TASK INSTRUCTIONS ▸ From the entries below, return exactly the lines beginning at the one that contains "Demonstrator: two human" and ending at the one that contains "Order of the", both of them included, and only those lines.
*** Opening DATA RECORDS ***
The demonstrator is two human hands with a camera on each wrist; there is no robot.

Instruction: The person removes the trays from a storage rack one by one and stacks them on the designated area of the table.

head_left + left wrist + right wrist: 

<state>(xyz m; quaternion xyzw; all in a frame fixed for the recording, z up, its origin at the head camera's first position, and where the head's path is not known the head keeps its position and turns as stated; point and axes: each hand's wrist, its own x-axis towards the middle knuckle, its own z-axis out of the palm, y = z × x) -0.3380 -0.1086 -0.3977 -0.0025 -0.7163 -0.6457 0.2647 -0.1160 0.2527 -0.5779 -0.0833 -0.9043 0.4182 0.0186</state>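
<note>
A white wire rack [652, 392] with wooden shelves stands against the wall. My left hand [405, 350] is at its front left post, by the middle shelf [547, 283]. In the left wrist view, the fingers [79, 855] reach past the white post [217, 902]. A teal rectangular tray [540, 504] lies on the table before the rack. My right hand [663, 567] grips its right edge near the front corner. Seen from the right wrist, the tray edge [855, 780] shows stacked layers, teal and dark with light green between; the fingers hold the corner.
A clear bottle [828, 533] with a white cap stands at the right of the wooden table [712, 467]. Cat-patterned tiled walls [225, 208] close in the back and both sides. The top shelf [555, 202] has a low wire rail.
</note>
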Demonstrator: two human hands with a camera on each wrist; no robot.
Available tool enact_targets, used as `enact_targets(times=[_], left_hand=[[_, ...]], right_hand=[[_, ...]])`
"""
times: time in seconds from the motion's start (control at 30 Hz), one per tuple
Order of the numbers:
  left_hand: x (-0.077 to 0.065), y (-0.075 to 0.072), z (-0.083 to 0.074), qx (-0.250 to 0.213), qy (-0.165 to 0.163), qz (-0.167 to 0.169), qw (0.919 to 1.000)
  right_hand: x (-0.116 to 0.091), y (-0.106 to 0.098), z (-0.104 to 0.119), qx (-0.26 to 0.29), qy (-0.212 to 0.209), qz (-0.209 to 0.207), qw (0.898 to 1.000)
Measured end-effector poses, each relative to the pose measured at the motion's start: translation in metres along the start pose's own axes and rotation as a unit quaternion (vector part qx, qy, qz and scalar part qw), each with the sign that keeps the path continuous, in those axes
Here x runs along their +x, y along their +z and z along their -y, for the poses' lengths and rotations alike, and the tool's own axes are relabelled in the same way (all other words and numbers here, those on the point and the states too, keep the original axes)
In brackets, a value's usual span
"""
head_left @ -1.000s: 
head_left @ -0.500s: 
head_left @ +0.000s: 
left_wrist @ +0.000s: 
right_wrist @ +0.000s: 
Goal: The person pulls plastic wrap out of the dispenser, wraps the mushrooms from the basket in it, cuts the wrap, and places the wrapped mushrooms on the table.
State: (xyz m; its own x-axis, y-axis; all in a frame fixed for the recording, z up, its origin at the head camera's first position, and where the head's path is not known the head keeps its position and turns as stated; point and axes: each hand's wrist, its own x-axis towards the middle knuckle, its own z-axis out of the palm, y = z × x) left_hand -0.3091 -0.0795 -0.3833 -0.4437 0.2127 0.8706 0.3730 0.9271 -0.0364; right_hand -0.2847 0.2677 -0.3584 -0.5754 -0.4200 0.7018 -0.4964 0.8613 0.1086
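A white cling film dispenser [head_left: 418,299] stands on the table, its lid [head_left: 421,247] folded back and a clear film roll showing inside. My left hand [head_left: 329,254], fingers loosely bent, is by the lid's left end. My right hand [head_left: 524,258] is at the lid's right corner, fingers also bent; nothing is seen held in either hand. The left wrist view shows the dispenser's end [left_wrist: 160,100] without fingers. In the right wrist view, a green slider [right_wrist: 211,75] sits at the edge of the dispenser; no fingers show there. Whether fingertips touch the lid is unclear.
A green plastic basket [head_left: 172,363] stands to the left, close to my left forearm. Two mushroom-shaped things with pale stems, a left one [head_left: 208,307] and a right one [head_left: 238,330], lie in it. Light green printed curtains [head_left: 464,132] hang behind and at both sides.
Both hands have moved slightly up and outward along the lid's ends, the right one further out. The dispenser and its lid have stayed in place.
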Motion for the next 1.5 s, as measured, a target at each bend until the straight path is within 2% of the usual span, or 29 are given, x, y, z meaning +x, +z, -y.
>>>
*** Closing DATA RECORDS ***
ANSWER SPACE ▸
Demonstrator: two human hands with a camera on each wrist; no robot.
Available tool enact_targets, used as `enact_targets(times=[_], left_hand=[[_, ...]], right_hand=[[_, ...]])`
"""
times: time in seconds from the motion's start (control at 30 Hz), one per tuple
Order of the numbers:

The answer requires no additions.